━━ Data listing

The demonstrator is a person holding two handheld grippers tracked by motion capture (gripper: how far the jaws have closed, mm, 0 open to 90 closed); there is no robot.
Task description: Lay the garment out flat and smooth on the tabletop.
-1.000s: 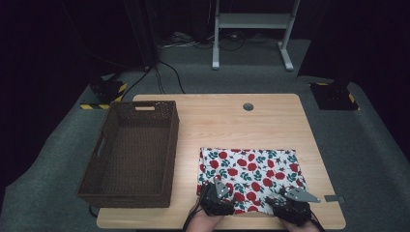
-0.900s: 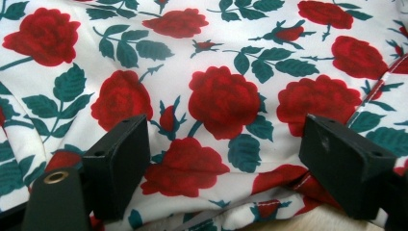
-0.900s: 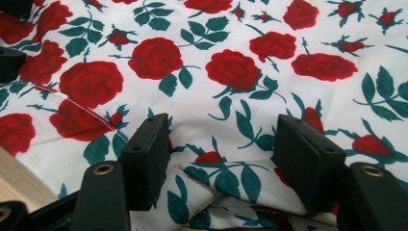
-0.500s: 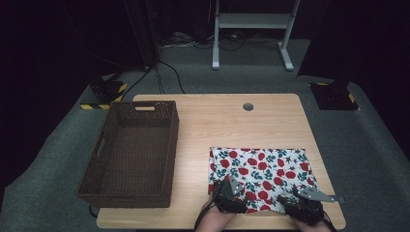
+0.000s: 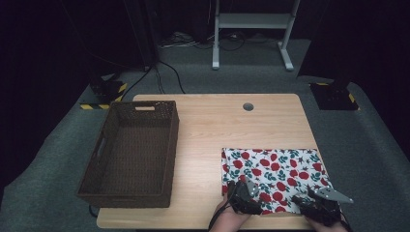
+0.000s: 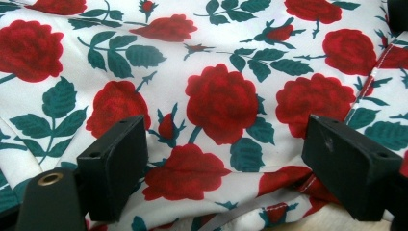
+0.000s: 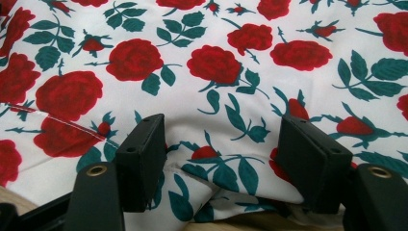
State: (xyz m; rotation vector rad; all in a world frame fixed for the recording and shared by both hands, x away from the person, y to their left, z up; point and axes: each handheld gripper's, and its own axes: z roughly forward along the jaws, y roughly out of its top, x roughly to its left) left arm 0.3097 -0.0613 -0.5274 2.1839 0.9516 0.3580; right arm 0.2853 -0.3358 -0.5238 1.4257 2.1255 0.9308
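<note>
a: where's the rose-print cloth [image 5: 273, 174] right now?

b: spread on the near right part of the tabletop [image 5: 212, 125], its near hem at the front edge. the wicker basket [image 5: 130, 152] stands well apart on the left, with nothing in it as far as i can see.

a: and the tools?

b: both are down at the near hem. the left tool [image 5: 243, 198] is at the cloth's near left corner, the right tool [image 5: 319, 205] at the near right corner. in the left gripper view the left tool [image 6: 221, 168] has its jaws wide apart, a bunched fold of fabric lying between them, not pinched. in the right gripper view the right tool [image 7: 221, 173] is the same: jaws spread, a rumpled layer of hem between them, nothing clamped.

a: so which step is this?

b: i'd judge it's the start of a fold or a lift: both tools are lined up on the near edge, ready to take it. the layered hem suggests the cloth is already doubled once, though i can't be sure.

a: what does the next move need?

b: close each tool on the hem, catching every layer at once, not just the top one. then raise both corners evenly, so the fabric doesn't skew or slide off the front edge.
</note>
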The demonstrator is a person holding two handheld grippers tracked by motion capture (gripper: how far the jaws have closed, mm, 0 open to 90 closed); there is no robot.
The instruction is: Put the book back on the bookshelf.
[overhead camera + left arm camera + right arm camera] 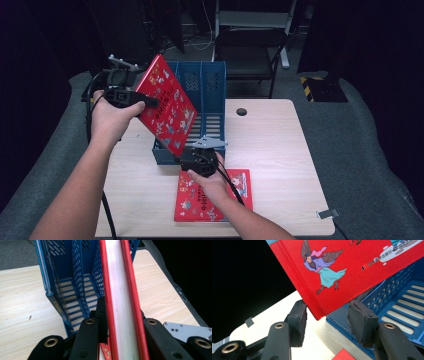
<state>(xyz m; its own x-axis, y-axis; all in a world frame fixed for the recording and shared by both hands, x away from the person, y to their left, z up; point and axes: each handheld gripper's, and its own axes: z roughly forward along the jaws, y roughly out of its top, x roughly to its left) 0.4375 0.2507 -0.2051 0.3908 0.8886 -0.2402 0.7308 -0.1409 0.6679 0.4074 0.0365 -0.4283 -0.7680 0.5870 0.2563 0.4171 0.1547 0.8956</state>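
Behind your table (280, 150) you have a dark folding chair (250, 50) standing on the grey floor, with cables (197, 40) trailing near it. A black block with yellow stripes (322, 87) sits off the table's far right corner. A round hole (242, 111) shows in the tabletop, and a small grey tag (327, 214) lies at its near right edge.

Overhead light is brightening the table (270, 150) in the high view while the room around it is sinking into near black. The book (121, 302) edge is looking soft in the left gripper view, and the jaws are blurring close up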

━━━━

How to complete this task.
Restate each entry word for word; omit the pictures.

Written solution.
The demonstrator is a person holding two handheld grippers tracked by motion capture (gripper: how far the jaws have closed, mm, 0 open to 90 closed); there is no robot.
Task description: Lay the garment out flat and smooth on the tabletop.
-1.000s: 
-0.900s: 
-0.900s: 
-0.500s: 
+0.000s: 
+0.000s: 
+0.000s: 
State: (xyz m; rotation vector rad; all in a world frame fixed for the recording and shared by both hands, x away from the person, y to their left, z up; point and axes: each handheld gripper's, and its own axes: z roughly forward along the jaws, y roughly out of its top, x roughly to its left) left arm 0.3097 -0.0613 -0.5274 2.1839 0.9516 0.3580; right arm 0.2853 -0.3358 -0.5238 1.4257 2.1255 0.9308
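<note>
a: where's the rose-print cloth [image 5: 273, 174] right now?

b: spread on the near right part of the tabletop [image 5: 212, 125], its near hem at the front edge. the wicker basket [image 5: 130, 152] stands well apart on the left, with nothing in it as far as i can see.

a: and the tools?

b: both are down at the near hem. the left tool [image 5: 243, 198] is at the cloth's near left corner, the right tool [image 5: 319, 205] at the near right corner. in the left gripper view the left tool [image 6: 221, 168] has its jaws wide apart, a bunched fold of fabric lying between them, not pinched. in the right gripper view the right tool [image 7: 221, 173] is the same: jaws spread, a rumpled layer of hem between them, nothing clamped.

a: so which step is this?

b: i'd judge it's the start of a fold or a lift: both tools are lined up on the near edge, ready to take it. the layered hem suggests the cloth is already doubled once, though i can't be sure.

a: what does the next move need?

b: close each tool on the hem, catching every layer at once, not just the top one. then raise both corners evenly, so the fabric doesn't skew or slide off the front edge.
</note>
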The demonstrator is a person holding two handheld grippers tracked by motion capture (gripper: how far the jaws have closed, mm, 0 open to 90 closed); there is no robot.
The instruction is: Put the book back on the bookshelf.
[overhead camera + left arm camera + right arm camera] 
<state>(xyz m; its own x-axis, y-axis; all in a world frame fixed for the recording and shared by both hands, x away from the person, y to their left, z up; point and axes: each handheld gripper's, and its own axes: z roughly forward along the jaws, y roughly out of its top, x roughly to its left) 0.4375 0.2507 -0.2051 0.3908 0.8886 -0.2402 0.7308 -0.1409 0.6679 0.4074 0.0365 -0.4283 -0.7680 0.5870 0.2563 0.4171 0.1547 0.8956</state>
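Behind your table (280, 150) you have a dark folding chair (250, 50) standing on the grey floor, with cables (197, 40) trailing near it. A black block with yellow stripes (322, 87) sits off the table's far right corner. A round hole (242, 111) shows in the tabletop, and a small grey tag (327, 214) lies at its near right edge.

Overhead light is brightening the table (270, 150) in the high view while the room around it is sinking into near black. The book (121, 302) edge is looking soft in the left gripper view, and the jaws are blurring close up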

The answer, as written, is complete.